Living with this philosophy in mind opens up pathways that may otherwise have gone overlooked. In recognizing that the origin of our lives are unknowable and inconsequential in many ways, the elements of life that get in the way of authenticity are also allowed to fade. Cultural norms become irrelevant. There is no falling behind. There is no failure. You have never lived in the current moment you are in, and who of us is to dictate what is right and wrong in a world with no guidance or true meaning?
Now no one, myself included, likes to think about their own mortality. And granted, there isn’t always time to think about your place in the universe when there will be real-life consequences tomorrow for a choice you make today, however insignificant it may ultimately be.
But this kind of thinking is not concerned with the personal, natural fear of no longer being.

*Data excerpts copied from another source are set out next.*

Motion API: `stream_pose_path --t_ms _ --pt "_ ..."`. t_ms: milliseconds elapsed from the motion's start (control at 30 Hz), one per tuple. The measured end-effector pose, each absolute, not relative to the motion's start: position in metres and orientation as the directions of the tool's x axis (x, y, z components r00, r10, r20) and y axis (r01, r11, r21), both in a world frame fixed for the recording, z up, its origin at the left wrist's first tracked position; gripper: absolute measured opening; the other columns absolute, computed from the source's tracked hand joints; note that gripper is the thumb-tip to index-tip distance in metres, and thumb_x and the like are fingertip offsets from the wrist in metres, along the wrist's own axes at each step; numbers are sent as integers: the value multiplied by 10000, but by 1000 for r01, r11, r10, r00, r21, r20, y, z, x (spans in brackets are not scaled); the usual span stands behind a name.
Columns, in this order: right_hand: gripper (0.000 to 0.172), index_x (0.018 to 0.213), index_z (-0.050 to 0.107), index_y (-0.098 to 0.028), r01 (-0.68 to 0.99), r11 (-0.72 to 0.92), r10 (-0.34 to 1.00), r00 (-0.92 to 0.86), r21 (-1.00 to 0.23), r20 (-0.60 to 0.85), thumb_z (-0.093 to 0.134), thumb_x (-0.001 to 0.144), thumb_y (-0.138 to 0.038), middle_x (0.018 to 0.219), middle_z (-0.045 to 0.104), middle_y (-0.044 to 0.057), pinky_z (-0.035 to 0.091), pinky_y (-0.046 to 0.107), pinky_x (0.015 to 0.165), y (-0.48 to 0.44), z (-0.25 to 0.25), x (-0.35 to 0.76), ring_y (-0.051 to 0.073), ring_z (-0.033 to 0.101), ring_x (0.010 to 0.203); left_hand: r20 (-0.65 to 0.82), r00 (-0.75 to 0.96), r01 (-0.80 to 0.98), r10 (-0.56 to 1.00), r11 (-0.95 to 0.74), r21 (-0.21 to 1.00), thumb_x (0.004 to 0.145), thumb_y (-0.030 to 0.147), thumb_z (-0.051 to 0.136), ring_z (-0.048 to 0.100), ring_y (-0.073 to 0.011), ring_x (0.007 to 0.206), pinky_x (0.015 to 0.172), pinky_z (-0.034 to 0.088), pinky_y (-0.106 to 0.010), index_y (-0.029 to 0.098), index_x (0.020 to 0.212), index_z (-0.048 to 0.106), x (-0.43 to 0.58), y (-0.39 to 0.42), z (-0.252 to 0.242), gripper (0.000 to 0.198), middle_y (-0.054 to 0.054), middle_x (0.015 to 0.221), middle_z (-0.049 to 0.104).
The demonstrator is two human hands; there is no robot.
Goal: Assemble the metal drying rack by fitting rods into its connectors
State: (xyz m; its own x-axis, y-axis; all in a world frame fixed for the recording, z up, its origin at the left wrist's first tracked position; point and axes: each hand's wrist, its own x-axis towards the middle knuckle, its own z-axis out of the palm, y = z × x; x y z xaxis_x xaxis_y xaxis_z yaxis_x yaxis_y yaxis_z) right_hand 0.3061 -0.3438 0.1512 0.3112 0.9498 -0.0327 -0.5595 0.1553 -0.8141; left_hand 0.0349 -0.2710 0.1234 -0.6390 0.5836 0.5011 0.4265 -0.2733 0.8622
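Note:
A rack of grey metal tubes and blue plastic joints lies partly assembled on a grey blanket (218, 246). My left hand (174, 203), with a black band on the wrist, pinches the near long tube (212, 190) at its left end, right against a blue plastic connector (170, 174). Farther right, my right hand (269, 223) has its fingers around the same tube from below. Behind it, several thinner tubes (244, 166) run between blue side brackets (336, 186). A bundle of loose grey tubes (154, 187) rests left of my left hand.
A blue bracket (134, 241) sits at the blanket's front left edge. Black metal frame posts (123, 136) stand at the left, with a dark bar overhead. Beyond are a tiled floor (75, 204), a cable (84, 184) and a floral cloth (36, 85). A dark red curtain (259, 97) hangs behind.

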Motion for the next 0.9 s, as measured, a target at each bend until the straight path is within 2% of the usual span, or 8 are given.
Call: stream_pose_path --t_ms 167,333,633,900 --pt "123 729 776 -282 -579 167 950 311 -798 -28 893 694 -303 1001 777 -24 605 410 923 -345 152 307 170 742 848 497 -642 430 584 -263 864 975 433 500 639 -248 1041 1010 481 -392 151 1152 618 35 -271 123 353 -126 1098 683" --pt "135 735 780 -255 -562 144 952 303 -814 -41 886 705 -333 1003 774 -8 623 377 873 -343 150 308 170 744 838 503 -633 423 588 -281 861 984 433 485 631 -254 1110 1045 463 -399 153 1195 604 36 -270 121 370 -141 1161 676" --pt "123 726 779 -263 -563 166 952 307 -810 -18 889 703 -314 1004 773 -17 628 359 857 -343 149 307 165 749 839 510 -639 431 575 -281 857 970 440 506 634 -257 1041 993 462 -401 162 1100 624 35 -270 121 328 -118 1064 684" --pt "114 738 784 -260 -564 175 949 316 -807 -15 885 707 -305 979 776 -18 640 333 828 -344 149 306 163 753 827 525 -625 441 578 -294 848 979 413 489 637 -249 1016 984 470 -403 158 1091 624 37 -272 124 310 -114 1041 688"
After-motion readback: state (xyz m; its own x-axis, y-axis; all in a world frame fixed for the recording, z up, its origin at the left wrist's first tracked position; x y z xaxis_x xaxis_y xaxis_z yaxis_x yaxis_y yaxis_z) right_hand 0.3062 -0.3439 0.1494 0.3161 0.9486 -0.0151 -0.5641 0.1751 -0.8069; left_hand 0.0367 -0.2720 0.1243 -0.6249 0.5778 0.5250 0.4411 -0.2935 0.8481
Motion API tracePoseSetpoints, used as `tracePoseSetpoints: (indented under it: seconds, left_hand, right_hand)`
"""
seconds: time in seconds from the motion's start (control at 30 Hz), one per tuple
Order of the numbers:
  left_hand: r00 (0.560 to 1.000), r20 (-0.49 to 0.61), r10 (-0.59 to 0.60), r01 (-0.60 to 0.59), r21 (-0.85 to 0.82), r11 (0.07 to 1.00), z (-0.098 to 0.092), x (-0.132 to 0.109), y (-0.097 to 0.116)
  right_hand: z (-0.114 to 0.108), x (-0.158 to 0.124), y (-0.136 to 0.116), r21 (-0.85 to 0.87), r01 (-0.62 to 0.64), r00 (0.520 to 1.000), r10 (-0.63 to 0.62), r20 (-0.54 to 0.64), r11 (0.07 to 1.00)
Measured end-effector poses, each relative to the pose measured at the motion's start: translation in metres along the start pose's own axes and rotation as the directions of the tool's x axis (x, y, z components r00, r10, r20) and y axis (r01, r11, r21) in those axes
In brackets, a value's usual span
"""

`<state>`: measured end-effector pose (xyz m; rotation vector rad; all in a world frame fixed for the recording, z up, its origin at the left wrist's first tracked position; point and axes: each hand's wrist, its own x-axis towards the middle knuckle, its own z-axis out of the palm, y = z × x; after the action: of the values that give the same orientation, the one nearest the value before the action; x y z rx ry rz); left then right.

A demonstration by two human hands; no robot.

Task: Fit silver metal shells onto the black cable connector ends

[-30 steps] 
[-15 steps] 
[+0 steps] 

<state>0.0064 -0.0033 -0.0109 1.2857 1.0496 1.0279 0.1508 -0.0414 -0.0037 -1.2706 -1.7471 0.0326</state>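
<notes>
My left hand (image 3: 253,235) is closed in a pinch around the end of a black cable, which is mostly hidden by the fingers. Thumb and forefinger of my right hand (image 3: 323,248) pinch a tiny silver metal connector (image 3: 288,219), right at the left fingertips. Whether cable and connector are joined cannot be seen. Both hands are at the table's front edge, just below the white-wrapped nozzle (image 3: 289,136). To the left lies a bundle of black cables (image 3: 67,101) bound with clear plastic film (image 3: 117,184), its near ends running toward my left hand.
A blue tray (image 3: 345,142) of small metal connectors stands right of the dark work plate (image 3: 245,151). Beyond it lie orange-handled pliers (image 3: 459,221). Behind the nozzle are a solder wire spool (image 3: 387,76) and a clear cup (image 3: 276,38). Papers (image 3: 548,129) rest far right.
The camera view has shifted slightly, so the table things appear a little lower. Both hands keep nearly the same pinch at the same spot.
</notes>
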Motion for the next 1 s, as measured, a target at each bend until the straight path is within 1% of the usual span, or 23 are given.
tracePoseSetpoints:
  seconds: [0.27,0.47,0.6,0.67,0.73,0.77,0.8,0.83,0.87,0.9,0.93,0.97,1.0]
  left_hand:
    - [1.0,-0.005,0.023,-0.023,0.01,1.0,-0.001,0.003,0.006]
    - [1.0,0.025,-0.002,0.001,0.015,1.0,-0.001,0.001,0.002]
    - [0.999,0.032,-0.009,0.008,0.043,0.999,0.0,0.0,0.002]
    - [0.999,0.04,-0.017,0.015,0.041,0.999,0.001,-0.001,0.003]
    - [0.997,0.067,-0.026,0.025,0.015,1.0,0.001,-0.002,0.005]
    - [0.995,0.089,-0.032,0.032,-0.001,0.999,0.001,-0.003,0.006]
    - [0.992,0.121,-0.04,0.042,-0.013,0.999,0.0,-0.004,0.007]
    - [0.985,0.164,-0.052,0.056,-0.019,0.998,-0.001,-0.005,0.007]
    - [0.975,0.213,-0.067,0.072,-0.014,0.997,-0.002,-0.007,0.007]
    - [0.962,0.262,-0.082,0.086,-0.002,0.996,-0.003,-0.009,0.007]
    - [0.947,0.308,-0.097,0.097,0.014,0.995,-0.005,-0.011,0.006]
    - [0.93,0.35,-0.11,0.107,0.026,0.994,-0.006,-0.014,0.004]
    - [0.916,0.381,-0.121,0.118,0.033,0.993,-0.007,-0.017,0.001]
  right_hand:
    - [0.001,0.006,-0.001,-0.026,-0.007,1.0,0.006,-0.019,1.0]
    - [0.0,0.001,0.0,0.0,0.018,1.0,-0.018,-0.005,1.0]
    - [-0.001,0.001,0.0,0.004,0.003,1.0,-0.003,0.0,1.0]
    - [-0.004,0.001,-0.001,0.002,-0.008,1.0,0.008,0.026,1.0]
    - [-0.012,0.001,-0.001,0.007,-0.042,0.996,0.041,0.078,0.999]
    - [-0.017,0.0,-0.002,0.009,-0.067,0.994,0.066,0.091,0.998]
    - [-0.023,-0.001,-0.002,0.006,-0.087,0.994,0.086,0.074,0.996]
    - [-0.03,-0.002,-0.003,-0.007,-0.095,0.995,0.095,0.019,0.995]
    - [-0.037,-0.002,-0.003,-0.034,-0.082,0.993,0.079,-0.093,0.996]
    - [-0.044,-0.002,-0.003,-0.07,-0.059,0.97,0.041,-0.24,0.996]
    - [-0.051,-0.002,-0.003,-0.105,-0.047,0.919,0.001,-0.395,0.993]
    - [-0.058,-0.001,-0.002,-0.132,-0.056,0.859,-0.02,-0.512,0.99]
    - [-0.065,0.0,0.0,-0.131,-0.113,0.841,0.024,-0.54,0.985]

It takes the minutiae of being a person in society and discards them. It says that you are a part of something bigger than yourself. Everything you have done and will ever do exists within a system that will trek on, with or without you.
The past led to this moment, and this moment will lead to the next. There is no changing what has happened or will happen. There is no ultimate goal. Much of the universe and its origin is unknown. Insert your own beliefs into the gaps, but the sentiment remains: at one time life was not, and life will not be again. Your boxes will be checked, in the meantime, one way or another.
Living with a “nothing matters” mentality shouldn’t make you apathetic. If anything, the opposite is true. Nothing matters, so why hate? Why worry yourself with problems that will have no consequence in your life? It does not mean don’t try and don’t care; it means try to be happy, and ideally make others happy while you’re here. In the words of author Mary Shelley, “live, and be happy, and make others so.”
I cannot plan for what each of those yet-to-be-checked boxes holds. I cannot change what happened in the boxes that are already slashed. All you or I can do is live a life that makes us happy, taking on life as it comes. Because nothing matters. To me, that is anything but dreadful.